This document walks you (the reader) through the process of running all parts of this artefact. It explains how to create the figures shown in the paper. However, to reduce the total compute time for the simulation, I suggest to use a smaller simulated time span (1 hour instead of 24 hours). It is clearly marked how you can change this and what discrepancies to expect. I also explain how to download pre-baked simulation results for the full time span.
I suggest that you read architecture.md
before going through this file.
The total expected time required is:
- <4h human time (active work by you)
- <12h compute time (wall time on a modern computer)
The following steps only need to be executed once for the initial setup.
Run:
docker --version
If you receive a version number, Docker is installed. We tested this guide with Docker version 20.10.2. If you get an error, please install Docker on your system.
Run:
docker ps
If it outputs a (possibly empty) table, you have the correct Docker permissions.
If you get a "permission denied" error message, you are missing access rights.
You can either (a) run the following commands as root
or (b) follow the Docker instructions for adding yourself to the docker group.
For Mac OS users: On Macs some Docker installations by default do not allow Docker to access all CPU cores and RAM. You can change these in the advanced settings as explained here.
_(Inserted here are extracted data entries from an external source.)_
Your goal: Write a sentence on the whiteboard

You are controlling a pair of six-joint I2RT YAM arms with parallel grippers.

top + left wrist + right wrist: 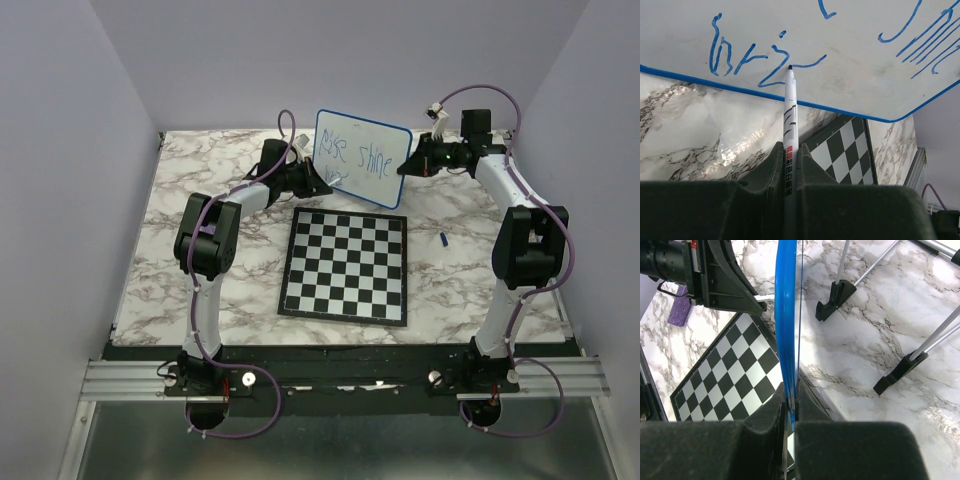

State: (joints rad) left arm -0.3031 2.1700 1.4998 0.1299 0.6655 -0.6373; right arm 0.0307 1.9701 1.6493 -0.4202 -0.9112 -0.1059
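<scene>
The whiteboard (362, 157) stands tilted up at the back of the table, blue rimmed. The sentence (352, 153) reads roughly "Rise shine" in blue, with a partial word below it (765, 57). My left gripper (318, 180) is shut on a white marker (790, 120). The marker's tip touches the board (850, 80) near its lower edge, at the end of the lower word. My right gripper (411, 163) is shut on the board's right rim (786, 315) and holds it on edge. In the wrist views the left jaws (790, 150) clamp the barrel and the right jaws (790, 390) clamp the rim.
A black-and-white chessboard (345, 265) lies flat in front of the whiteboard. A small blue cap (443, 239) lies to its right. The board's metal legs with black feet (832, 295) rest on the marble behind it. Walls close in the left, back and right.
</scene>
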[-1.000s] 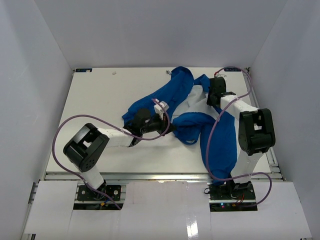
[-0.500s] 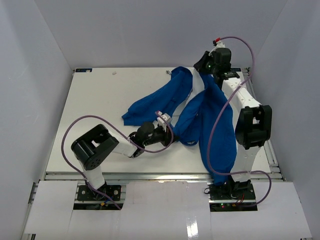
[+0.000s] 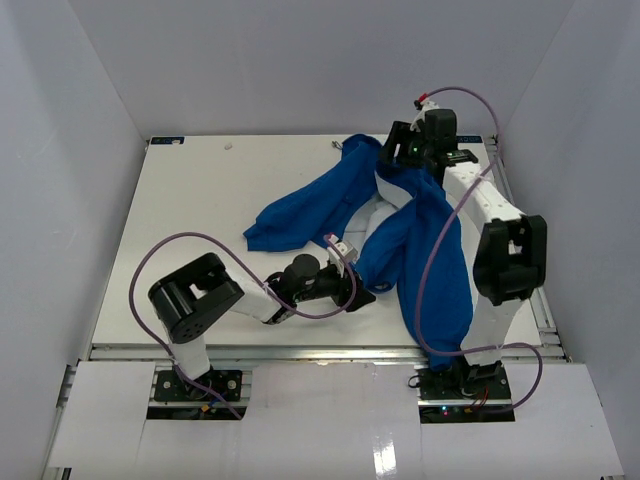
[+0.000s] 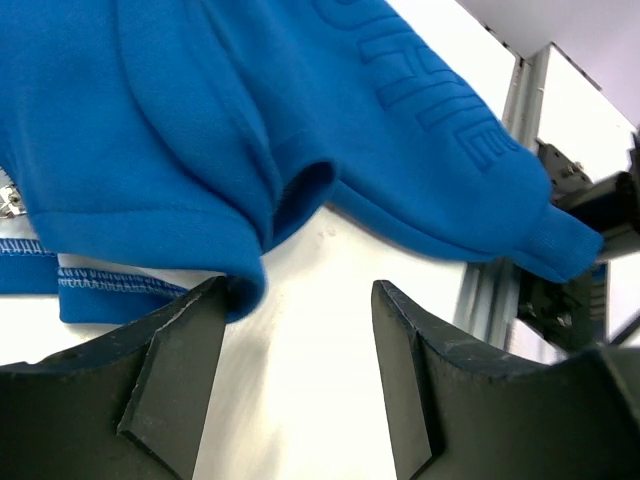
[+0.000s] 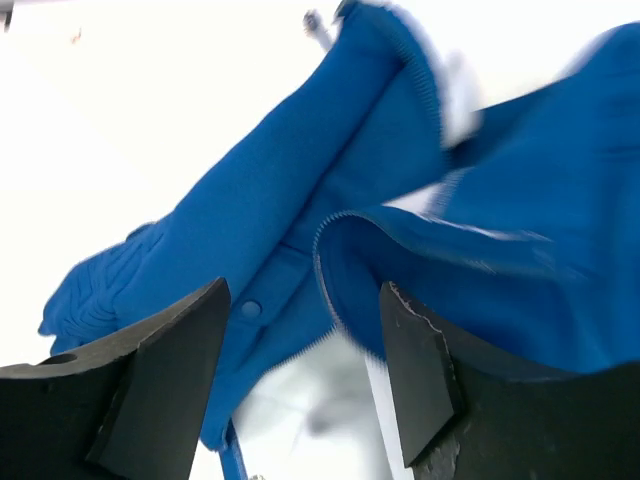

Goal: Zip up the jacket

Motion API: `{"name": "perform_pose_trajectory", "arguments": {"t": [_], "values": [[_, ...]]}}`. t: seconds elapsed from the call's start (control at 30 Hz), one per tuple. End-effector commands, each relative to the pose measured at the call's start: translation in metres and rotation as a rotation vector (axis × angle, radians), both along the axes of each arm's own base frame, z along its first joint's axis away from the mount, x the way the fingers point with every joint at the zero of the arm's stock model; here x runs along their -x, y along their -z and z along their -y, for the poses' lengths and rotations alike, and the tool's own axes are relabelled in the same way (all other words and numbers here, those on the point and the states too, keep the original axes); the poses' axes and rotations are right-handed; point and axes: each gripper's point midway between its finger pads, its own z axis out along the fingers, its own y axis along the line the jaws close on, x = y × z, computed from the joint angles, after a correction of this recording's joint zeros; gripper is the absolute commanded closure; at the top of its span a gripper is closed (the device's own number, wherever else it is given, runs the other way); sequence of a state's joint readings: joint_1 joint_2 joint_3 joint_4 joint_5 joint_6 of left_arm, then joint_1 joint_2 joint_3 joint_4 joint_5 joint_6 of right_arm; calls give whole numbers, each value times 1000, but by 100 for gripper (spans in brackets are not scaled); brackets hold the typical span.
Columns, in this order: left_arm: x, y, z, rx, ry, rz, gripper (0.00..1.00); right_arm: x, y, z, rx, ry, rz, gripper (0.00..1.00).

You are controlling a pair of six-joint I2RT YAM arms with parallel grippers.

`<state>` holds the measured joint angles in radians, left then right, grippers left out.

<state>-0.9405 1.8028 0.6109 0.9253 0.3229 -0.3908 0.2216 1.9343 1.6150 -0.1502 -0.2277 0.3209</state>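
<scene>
A royal-blue jacket (image 3: pixel 310 200) lies crumpled on a white table (image 3: pixel 200 200), filling its middle and right side. One sleeve stretches out toward the left. Another long stretch of blue runs down the right side toward the near edge, close alongside the right arm. Between these blue parts the pale inner lining (image 3: pixel 375 215) is showing, so the front lies open and its two edges sit apart.

The left gripper (image 3: pixel 358 296) lies low near the front of the table, pointing right at the jacket's near hem. Its wrist camera shows the two fingers spread, with bare table between them. A fold of blue hem just meets the tip of the left-hand finger (image 4: pixel 185 350), but nothing is pinched.

The right gripper (image 3: pixel 400 150) is up at the far end of the jacket, by the far edge of the table. Its fingers are also spread. Past them its camera sees a curled blue edge lined with pale zipper teeth (image 5: pixel 330 225), blurred, and a small round snap (image 5: pixel 243 309) on the fabric below. I see no cloth caught between those fingers.

By my reading, the task has barely begun. The two front edges have not been lined up, I cannot pick out the slider, and no length of zipper looks closed. Finding the slider, joining the bottom ends and pulling the slider up all look left to do.
</scene>
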Motion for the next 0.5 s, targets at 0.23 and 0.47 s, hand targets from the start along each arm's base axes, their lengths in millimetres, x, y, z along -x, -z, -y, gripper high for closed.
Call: {"name": "perform_pose_trajectory", "arguments": {"t": [0.23,0.47], "values": [[26,-68,-15,30,104,100,29,64,-71,87,139,287,100,31],[-3,-97,-20,-8,-8,116,29,129,-40,59,-19,166,116,55]]}}
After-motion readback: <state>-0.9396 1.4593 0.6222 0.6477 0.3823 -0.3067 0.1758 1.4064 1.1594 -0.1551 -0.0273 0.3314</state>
This is highly recommended as the simulation is computationally intensive.
Clone this repository and make it the current working folder.
Run:
git clone https://github.com/lambdapioneer/rollercoaster.git
cd rollercoaster
Form inside the repository build the Docker images with a Python environment. One is based on CPython (for Jupyter Notebooks) and one is using PyPy (for running the simulations).
Run:
./scripts/docker_01_build.sh
You should see the output from Docker building the images.
The reason for having two is that PyPy currently has some incompatibles with numpy which is used for creating graphs. On the other hand, the simulation runs up to 300% faster in PyPy.
Run:
./scripts/docker_02_tests.sh
You should see the Python tests being executed twice (once for each Docker image). Each executions contains a coverage report similar to the following:
[...]
Ran 59 tests in 6.753s
OK
Name Stmts Miss Cover
-----------------------------------------------------------
simulation/__init__.py 0 0 100%
simulation/apps.py 67 9 87%
[...]
simulation/simulation.py 67 5 93%
simulation/utils.py 72 0 100%
-----------------------------------------------------------
TOTAL 865 61 93%
The following step starts Jupyter within the Docker container and makes the port 8888 available to localhost.
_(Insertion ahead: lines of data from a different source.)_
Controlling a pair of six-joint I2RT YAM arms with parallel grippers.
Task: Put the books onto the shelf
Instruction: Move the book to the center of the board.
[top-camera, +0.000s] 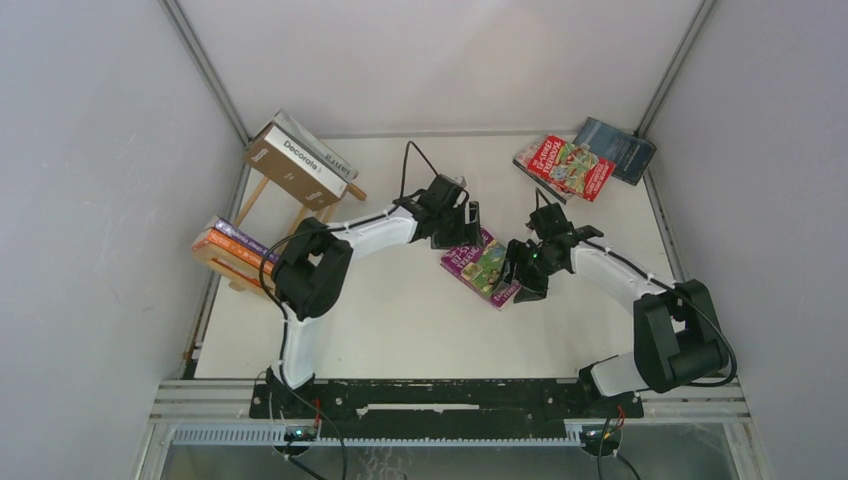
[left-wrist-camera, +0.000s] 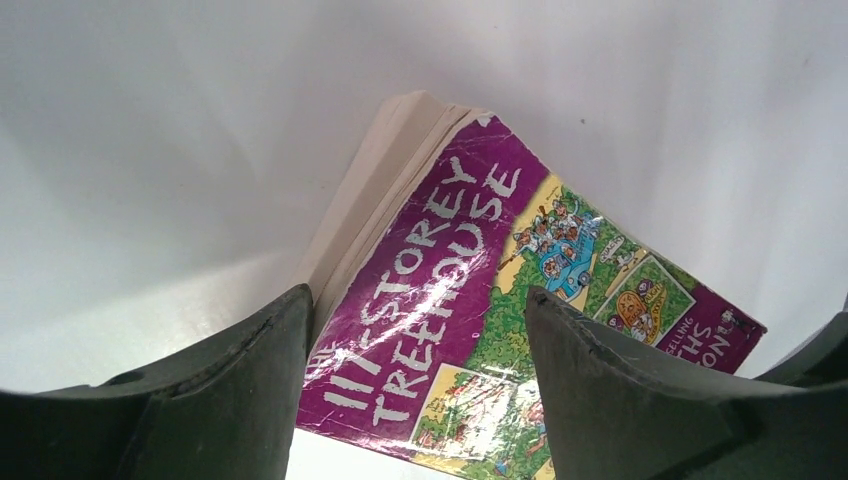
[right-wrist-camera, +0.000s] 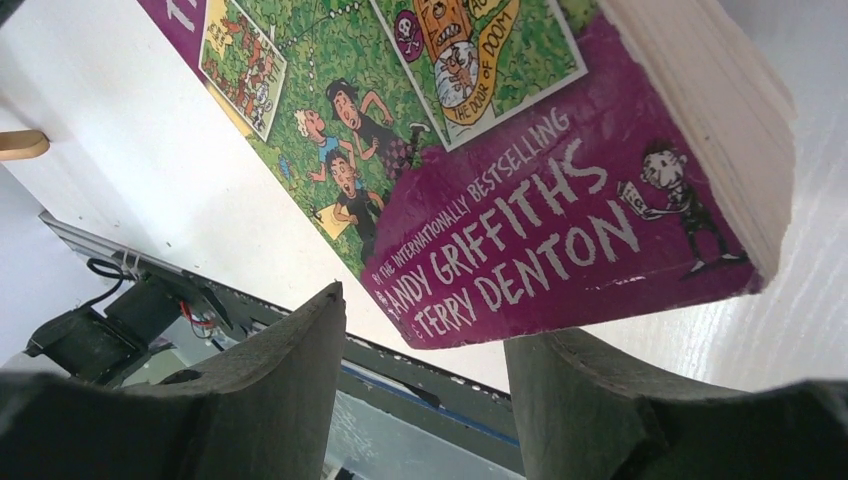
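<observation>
1. Purple paperback (top-camera: 485, 265) lies mid table (top-camera: 400, 330), well apart from shelf (top-camera: 262, 192).
2. Left gripper (top-camera: 461, 236) and right gripper (top-camera: 521, 281) sit at its opposite ends, jaws spread, holding nothing.
3. Risk: fingers closing on the glossy cover may slip and spin the book.

The white-shelled left arm (top-camera: 375, 228) stretches rightward, its black two-finger left claw (top-camera: 460, 238) tipped down, jaws spread wide. The white-shelled right arm (top-camera: 615, 268) reaches leftward, its black right claw (top-camera: 522, 280) angled low, jaws parted.

The left tool (top-camera: 460, 238) and right tool (top-camera: 521, 283) hide the ends of the purple book (top-camera: 484, 262).
</observation>
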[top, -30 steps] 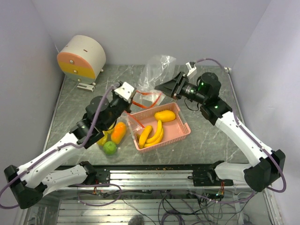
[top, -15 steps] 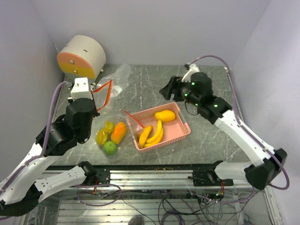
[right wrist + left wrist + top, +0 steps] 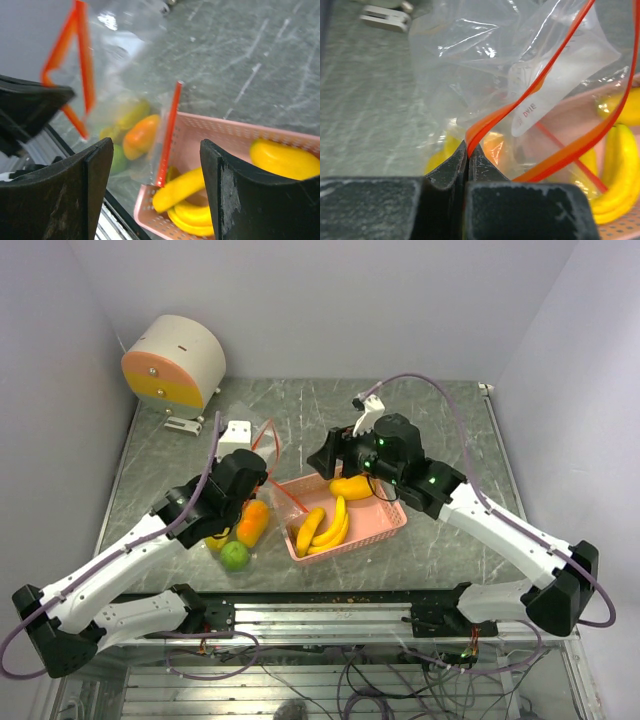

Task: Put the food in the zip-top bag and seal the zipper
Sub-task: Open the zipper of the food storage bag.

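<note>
Both together: with left gripper (image 3: 468, 150) pinched on the zipper (image 3: 540, 84), hold the bag (image 3: 470, 50) wide-mouthed just left of the basket (image 3: 240, 131), and drop the open right gripper (image 3: 156, 145) squarely over a banana (image 3: 182, 187).

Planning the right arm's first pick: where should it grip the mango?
Probably across the mango's narrow middle, coming from above: it lies flat lengthwise in the basket, apart from the bananas, with its top exposed.
</note>
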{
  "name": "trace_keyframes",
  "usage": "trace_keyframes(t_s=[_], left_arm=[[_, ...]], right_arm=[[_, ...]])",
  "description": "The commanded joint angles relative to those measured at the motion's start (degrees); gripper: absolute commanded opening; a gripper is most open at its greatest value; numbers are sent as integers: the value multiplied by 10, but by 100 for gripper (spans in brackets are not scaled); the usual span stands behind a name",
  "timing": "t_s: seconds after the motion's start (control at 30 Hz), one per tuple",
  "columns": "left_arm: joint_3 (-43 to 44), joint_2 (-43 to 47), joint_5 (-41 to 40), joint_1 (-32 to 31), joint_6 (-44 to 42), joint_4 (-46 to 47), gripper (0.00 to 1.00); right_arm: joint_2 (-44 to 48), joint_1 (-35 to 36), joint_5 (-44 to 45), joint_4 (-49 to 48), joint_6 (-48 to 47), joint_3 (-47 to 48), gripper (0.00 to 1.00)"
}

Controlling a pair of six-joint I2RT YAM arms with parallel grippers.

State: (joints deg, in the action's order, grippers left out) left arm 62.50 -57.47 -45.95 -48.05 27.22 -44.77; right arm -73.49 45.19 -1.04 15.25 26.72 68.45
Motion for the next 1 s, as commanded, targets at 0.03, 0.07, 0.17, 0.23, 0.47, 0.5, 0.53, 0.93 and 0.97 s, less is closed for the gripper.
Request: trace_keyframes(t_s=[0.03, 0.07, 0.17, 0.23, 0.47, 0.5, 0.53, 0.93, 0.97], left_arm=[[-47, 12, 96, -1, 27, 176, 7], [-52, 10, 95, -1, 30, 184, 7], [-55, 2, 96, -1, 38, 192, 7], [-58, -4, 99, -1, 39, 199, 7], [-67, -14, 98, -1, 34, 211, 7], [-67, -14, 94, -1, 32, 210, 7], [-67, -14, 88, -1, 30, 208, 7], [-63, -10, 79, -1, 33, 203, 7], [-62, -8, 80, -1, 33, 203, 7]], right_arm=[[-2, 22, -10, -141, 38, -38, 69], [-11, 25, -11, -154, 43, -39, 69], [-48, 34, -15, -167, 48, -24, 69], [-66, 41, -23, -182, 52, -20, 68], [-53, 74, 8, -200, 54, -28, 67], [-44, 78, 21, -198, 56, -36, 66], [-37, 82, 35, -190, 57, -37, 64], [-80, 117, 133, -123, 58, 22, 63], [-90, 117, 142, -118, 59, 30, 63]])
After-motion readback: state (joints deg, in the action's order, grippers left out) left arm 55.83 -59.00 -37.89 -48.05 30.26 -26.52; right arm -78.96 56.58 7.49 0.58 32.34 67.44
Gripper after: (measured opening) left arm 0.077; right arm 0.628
It also mounts the folder pickles/
so it is accessible within the Docker container (for saving the configurations).
Run:
./scripts/docker_03_jupyter_notebook.sh
Open the link starting with http://127.0.0.1:8888/?token=
shown in the console to access Jupyter in your browser.
Click on create_simulations
to open the respective notebook.
CHANGE SIMULATED TIMESPAN: Change SIM_TIME_MS = 24 * 3_600 * 1_000
to SIM_TIME_MS = 1 * 3_600 * 1_000
in the second cell for running shorter simulations (recommended).
You can later download the pre-baked results for the full 24h simulation results.
Click on Kernel
in the top menu and then Restart & Run All
.
The entire execution can take up to 5 minutes.
In a new terminal navigate to the Rollercoaster folder and run ls pickles/*input | wc -l
to confirm that 276 new configuration files have been created.
Close the new terminal.
To stop the Jupyter server, press CTRL+C
within the terminal running Docker.
Confirm with y
.
The following step starts the parallelrunner.py
for all created simulation configurations.
If you have chosen a simulated time span of 1h
, this can take up to 8h of wall time on a modern computer.
In our test runs (recent i7 CPUs, 8 cores) this step took about two hours.
It is safe to run this in the background.
However, it has no mechanism to resume once cancelled.
Run:
./scripts/docker_04_run_parallelrunner.sh
During the executing you will see updates of the individual tasks in a format like: $SIMTIME $SIMNAME: progress 13.37%
.
For every completed simulation it outputs a line in the format: --- Finished 38 of 276 tasks ---
.
Use this for an educated guess how long this will run on your machine.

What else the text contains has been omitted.